El nombre viene de Cercedilla, el pueblo de la sierra de Guadarrama encajado al pie del puerto de la Fuenfría. Su topónimo procede del latín quercetum, «encinar» o «robledal», y nació como diminutivo de la vecina Cerceda: una «pequeña Cerceda» a la que bajaban pastores con el ganado, en un paraje entonces más cerrado de monte que el de hoy. Por allí ya pasaba la calzada romana de la Fuenfría, uno de los caminos que cruzaban el Guadarrama entre la meseta norte y la sur.

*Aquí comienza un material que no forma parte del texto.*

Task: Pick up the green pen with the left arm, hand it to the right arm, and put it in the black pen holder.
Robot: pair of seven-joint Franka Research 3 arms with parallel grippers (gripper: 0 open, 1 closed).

Antes de llamarse así, esta vía de Arapiles no era más que el Callejón del Alamillo. En una estampa de 1914 aparece como un puñado de casas bajas con la tierra a la vista en lugar de empedrado, en un Chamberí todavía a medio urbanizar. A su espalda corría la tapia de los cementerios de la zona —el Patriarcal y la sacramental de San Ginés y San Luis—, y al frente avanzaba la obra de la avenida que iba a partir el distrito de arriba abajo, Bravo Murillo, camino de Tetuán.
Hoy Cercedilla es un tramo breve y discreto entre Bravo Murillo y Magallanes, con aceras estrechas y locales a pie de calle. Apenas un centenar de metros que llevan el nombre de un pueblo de montaña a más de mil metros de altitud.